→ **TASK DESCRIPTION**
All lines below containing "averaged" are to be listed.

Records from a data collection
========

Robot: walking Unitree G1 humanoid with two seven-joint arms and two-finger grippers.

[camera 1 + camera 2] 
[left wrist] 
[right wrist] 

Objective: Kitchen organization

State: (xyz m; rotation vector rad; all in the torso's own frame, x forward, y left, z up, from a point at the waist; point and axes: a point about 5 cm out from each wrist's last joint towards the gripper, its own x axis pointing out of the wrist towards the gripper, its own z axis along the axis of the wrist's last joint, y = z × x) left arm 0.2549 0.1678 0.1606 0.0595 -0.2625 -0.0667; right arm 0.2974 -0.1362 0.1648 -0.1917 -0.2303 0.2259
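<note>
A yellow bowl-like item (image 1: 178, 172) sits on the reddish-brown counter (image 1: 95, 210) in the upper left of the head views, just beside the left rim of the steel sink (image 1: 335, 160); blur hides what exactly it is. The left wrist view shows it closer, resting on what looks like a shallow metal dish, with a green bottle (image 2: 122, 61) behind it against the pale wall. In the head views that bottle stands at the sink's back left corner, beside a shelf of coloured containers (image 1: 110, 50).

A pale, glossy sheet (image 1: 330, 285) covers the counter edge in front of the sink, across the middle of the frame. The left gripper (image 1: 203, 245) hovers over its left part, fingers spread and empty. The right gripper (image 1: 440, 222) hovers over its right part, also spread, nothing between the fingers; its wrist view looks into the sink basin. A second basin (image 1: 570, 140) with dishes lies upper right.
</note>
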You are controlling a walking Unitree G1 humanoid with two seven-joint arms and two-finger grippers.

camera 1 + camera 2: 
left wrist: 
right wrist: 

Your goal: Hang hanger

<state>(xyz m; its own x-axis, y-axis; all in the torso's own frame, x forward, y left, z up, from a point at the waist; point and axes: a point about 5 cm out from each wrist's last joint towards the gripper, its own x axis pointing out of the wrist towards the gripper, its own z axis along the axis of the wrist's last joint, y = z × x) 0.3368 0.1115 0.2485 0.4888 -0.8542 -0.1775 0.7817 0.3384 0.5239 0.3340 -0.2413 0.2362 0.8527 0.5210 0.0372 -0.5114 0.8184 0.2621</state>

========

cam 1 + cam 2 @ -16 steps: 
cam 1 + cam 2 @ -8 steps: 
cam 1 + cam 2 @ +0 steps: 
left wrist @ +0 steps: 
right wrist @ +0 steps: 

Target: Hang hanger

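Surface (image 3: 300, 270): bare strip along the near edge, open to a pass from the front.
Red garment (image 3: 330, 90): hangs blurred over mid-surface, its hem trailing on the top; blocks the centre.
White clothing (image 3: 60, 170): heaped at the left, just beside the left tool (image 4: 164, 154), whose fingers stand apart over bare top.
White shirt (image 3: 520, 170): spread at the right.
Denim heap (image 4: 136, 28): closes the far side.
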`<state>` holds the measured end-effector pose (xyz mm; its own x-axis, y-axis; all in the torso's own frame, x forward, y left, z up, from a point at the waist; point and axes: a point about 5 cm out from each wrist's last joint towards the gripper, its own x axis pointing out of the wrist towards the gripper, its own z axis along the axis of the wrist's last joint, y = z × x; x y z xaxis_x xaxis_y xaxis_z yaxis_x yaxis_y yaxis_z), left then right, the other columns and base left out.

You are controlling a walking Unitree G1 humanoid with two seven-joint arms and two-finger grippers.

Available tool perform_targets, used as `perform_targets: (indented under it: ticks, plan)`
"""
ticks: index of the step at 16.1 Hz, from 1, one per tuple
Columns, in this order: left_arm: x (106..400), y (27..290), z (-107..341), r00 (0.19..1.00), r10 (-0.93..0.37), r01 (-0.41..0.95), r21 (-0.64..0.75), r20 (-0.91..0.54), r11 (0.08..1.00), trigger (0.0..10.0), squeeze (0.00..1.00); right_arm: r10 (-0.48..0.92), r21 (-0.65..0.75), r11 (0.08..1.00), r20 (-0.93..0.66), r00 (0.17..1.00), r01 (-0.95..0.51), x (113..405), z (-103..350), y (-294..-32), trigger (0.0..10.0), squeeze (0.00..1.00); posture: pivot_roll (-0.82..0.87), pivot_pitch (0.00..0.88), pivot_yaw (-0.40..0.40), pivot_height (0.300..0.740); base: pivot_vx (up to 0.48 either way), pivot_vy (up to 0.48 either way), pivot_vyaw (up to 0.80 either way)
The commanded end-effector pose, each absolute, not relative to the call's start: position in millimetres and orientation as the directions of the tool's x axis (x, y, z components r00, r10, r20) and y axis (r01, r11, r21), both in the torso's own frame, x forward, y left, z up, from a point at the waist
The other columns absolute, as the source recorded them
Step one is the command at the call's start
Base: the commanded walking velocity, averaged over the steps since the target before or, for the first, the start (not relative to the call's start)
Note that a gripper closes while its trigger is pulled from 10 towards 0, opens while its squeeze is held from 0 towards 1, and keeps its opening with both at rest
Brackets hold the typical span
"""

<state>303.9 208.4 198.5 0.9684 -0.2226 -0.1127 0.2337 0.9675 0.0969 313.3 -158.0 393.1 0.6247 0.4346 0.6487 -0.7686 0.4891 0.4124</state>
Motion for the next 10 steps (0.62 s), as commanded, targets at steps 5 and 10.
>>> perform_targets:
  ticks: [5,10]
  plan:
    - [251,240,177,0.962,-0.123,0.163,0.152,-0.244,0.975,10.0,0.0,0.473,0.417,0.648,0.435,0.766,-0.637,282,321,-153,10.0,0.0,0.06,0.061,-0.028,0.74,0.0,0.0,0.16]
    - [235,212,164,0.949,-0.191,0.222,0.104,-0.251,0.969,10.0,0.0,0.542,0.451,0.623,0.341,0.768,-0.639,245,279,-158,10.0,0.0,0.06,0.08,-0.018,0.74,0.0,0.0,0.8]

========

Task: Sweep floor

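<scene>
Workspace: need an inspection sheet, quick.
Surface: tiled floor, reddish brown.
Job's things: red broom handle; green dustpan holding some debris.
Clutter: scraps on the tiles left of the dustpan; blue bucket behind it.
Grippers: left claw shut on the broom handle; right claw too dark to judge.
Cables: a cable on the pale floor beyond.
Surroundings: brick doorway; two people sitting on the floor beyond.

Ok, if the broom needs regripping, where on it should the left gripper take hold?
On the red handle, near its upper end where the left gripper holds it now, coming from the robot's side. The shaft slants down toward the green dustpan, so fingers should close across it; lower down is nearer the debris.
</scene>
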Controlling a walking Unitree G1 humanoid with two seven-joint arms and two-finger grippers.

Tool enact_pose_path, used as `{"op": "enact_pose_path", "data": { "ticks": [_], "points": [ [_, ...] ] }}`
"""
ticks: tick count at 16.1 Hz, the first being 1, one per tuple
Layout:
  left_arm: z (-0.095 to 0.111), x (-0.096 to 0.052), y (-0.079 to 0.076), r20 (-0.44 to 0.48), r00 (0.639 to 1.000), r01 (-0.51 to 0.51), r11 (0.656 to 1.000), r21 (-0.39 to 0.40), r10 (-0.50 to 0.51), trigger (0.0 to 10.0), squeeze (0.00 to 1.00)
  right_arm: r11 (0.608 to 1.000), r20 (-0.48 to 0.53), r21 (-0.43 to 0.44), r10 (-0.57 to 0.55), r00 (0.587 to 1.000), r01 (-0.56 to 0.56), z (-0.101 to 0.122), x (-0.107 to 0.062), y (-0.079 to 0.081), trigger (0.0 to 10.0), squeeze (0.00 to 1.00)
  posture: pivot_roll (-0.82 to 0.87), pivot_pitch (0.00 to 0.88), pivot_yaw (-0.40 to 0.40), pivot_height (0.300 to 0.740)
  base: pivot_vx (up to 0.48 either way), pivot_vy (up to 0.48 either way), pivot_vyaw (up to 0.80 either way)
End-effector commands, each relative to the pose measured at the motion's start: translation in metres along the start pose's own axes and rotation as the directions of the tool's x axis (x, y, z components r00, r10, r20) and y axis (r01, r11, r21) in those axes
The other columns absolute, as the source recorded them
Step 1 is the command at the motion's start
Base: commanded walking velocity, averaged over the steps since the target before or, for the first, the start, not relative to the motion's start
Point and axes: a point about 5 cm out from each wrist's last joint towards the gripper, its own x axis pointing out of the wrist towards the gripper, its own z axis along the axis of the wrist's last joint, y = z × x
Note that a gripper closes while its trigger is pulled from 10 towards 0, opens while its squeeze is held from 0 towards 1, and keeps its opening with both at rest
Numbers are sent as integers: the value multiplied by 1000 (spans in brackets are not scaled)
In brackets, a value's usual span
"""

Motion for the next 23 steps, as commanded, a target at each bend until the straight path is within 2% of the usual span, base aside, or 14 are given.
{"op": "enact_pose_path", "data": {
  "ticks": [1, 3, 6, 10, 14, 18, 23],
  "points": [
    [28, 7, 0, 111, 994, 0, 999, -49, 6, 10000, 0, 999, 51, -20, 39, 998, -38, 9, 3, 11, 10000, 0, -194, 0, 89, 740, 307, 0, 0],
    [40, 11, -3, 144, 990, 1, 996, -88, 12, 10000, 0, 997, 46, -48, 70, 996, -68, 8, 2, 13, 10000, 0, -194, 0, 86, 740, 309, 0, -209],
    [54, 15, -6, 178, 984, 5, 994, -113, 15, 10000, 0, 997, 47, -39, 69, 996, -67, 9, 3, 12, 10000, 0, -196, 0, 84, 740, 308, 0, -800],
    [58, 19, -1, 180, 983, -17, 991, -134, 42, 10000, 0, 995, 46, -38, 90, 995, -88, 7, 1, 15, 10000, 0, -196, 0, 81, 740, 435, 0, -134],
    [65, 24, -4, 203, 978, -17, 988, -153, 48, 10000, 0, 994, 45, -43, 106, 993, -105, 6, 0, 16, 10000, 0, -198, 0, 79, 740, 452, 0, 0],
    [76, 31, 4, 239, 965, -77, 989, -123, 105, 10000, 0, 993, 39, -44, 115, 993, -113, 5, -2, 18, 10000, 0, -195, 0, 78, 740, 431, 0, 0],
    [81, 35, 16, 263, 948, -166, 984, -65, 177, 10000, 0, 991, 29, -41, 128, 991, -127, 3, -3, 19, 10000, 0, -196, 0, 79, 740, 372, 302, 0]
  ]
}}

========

→ **ANSWER TO THE PROBLEM**
Base: the commanded walking velocity, averaged over the steps since the target before or, for the first, the start (not relative to the call's start)
Base: commanded walking velocity, averaged over the steps since the target before or, for the first, the start, not relative to the motion's start

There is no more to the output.